◆ **TO DO**: Whenever a line in the material below includes "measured", copy that line.

◆ **MATERIAL PROVIDED**:
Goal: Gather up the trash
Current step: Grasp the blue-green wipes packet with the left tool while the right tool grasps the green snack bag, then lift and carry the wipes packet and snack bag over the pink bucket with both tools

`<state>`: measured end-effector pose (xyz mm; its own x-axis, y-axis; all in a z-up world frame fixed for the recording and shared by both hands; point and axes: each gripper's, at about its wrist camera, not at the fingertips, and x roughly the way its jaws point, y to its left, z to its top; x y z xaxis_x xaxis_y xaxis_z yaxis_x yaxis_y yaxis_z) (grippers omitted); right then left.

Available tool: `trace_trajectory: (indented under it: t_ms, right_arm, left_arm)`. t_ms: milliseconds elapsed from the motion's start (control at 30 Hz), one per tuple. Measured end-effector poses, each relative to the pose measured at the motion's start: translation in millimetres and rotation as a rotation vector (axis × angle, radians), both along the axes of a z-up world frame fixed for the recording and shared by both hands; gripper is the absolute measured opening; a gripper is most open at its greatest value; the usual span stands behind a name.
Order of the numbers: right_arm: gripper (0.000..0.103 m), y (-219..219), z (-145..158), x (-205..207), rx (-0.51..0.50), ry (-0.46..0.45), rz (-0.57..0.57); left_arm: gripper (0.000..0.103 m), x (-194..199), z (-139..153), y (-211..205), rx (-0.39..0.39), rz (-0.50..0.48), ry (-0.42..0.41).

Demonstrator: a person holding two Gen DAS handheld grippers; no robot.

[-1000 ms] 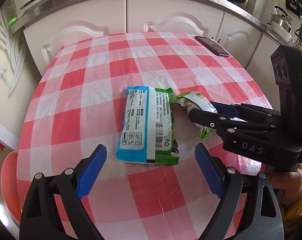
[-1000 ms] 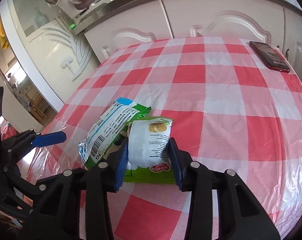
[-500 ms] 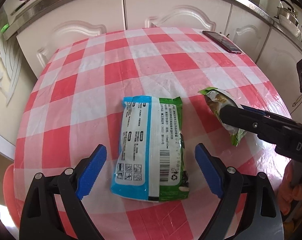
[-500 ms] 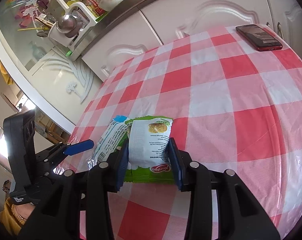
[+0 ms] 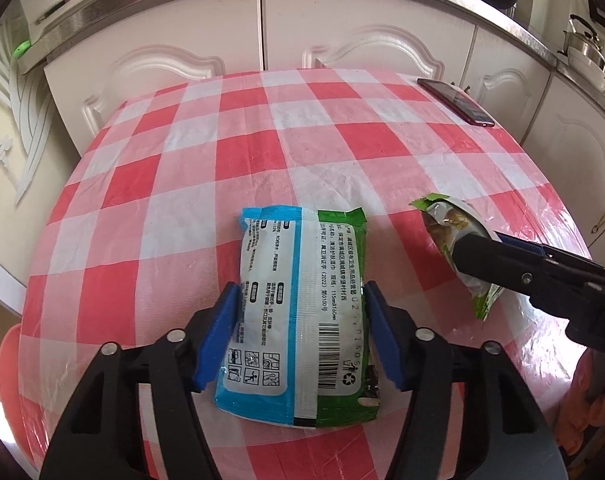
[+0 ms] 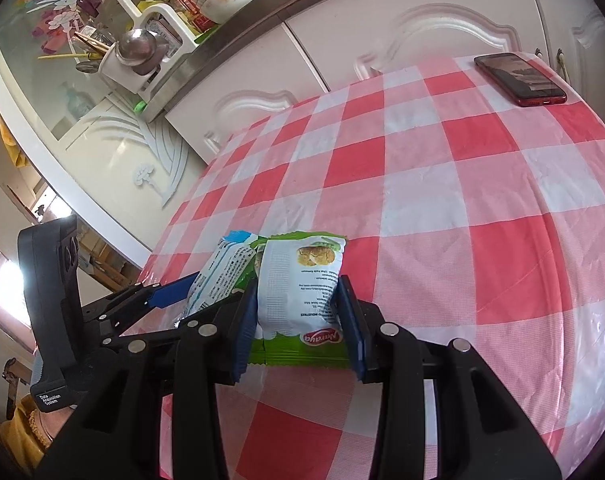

◆ **RESPONSE AREA**:
`<state>`: measured end-effector pose (xyz mm; its own x-axis, y-axis; all in a z-up world frame fixed for the recording and shared by both hands; point and axes: each gripper's, at about its wrist camera, not at the fingertips, and x roughly the way its jaws point, y to its left, z to its top; x y z xaxis_x xaxis_y xaxis_z yaxis_x yaxis_y yaxis_z) (grippers omitted); right then left.
Available tool: `trace_trajectory: (indented under it: t_ms, right_arm, left_arm)`. t_ms: milliseconds elapsed from the motion's start (control at 30 Hz), one per tuple. Measured end-effector poses, each relative to the pose measured at the motion's start: translation in millimetres and rotation as a rotation vector (axis × angle, radians), both along the axes of a z-up world frame fixed for the recording and shared by both hands; gripper is the absolute measured opening; a gripper is most open at its greatest value; the usual span stands behind a name.

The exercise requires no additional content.